The pot is connected to the arduino, with the center wiper connected to Analog 0, and the outside connections to +5 and Gnd., respectively.

The servo initially gave us trouble, till Wild Bill on the Arduino.cc forum pointed out the servo needs it's own power supply. The Arduino can't provide enough power to operate it reliably, and could possibly damage the Arduino (thankfully it didn't).

So, we connected the orange wire on the servo to Arduino pin 9, the servo red wire to the + of two AA batteries in series, and the servo brown wire, plus the AA battery pack negative, to Arduino ground. We then loaded the following sketch, and had instant success!
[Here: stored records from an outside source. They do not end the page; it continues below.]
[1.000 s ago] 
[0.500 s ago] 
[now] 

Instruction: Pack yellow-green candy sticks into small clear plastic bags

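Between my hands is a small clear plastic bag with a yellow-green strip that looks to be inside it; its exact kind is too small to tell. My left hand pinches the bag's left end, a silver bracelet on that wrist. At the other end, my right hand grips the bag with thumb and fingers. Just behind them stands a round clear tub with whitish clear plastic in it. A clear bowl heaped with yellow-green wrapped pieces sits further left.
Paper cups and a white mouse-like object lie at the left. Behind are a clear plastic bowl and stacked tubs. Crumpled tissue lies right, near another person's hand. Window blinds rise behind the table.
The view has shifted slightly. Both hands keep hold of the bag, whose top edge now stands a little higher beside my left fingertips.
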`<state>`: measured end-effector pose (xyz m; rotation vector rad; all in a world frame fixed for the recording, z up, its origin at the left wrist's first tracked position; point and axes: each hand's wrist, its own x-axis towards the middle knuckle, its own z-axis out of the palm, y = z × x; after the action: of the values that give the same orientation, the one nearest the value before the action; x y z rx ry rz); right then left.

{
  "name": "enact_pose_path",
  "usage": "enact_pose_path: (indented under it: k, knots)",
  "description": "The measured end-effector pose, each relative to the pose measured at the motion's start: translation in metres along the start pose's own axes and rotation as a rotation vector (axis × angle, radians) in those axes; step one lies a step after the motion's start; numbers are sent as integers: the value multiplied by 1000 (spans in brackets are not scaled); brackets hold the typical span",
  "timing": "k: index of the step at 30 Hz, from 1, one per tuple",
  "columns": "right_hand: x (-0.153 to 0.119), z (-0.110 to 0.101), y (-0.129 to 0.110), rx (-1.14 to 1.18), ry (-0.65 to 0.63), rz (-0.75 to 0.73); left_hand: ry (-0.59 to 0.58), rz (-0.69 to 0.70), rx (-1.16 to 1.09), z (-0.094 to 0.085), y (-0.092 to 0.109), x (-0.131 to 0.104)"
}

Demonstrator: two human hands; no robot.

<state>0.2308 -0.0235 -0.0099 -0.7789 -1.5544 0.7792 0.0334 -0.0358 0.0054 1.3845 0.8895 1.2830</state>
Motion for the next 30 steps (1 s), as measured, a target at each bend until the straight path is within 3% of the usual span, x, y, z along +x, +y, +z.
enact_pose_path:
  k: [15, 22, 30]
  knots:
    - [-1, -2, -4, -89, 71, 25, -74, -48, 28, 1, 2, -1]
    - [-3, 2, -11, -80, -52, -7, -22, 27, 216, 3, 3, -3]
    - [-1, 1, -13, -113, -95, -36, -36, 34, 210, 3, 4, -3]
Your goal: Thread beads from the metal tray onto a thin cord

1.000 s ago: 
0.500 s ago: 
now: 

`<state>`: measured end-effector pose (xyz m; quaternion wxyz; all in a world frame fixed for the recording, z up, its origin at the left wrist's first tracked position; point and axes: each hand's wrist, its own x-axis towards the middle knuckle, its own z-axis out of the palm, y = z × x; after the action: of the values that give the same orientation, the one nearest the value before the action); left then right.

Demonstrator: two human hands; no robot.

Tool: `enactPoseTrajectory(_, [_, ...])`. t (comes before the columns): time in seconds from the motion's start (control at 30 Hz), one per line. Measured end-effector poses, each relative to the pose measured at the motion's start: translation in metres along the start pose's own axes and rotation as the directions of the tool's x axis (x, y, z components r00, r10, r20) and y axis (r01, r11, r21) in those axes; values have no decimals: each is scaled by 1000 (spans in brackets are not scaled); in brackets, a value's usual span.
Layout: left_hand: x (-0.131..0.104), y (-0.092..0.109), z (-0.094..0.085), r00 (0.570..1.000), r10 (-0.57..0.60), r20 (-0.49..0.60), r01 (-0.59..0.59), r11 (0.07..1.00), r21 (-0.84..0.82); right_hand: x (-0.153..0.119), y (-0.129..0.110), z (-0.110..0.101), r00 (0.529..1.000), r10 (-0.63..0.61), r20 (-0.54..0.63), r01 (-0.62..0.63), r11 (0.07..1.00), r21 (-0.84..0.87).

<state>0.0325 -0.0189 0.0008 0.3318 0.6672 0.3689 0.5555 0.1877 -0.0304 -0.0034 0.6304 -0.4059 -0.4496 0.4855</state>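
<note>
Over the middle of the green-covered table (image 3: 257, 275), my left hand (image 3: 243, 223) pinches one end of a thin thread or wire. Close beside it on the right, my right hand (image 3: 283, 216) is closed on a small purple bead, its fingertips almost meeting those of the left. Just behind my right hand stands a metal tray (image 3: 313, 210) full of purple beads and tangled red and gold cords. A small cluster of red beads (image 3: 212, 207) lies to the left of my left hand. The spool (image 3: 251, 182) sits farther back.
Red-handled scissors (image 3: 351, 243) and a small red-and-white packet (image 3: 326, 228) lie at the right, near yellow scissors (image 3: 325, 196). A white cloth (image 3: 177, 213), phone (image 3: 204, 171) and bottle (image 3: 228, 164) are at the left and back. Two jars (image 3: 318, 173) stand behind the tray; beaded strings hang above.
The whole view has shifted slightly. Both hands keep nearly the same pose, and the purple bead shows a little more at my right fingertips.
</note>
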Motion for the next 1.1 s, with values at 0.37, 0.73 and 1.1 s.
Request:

// Controlling a servo position using a potentiometer (variable resistor)
// by Michal Rinott

#include "servo.h"

Servo myservo;  // create servo object to control a servo

int potpin = 0;  // analog pin used to connect the potentiometer
int val;    // variable to read the value from the analog pin

void setup()
{
  Serial.begin(9600);          //  setup serial
  myservo.attach(9);  // attaches the servo on pin 9 to the servo object
}

void loop()
{
  val = analogRead(potpin);            // reads the value of the potentiometer (value between 0 and 1023)
//  Serial.println(val);
  val = map(val, 0, 1023, 0, 179);     // scale it to use it with the servo (value between 0 and 180)
  myservo.write(val);    // sets the servo position according to the scaled value
//  Serial.println(val);
  delay(15);                           // waits for the servo to get there
}  




1 comment:

  1. It is likely that noise from the servo motors was being coupled back into the Arduino via the power supply. I've run two servos at a time from one Arduino, even two regular size servos, not just minis like you have.

    In fact, at OlyMEGA we've built a bunch of little robots, each using two regular sized servos modified for continuous rotation for the wheels, so a lot more load than a free servo. We've run them powered from the Arduino's 5V power line, not a problem.

    I strongly suspect the electronics inside your servos aren't bypassed at the power supply voltage, or maybe you originally had the wires from the servo passing too close to the wires from your potentiometer. Or a ground loop problem.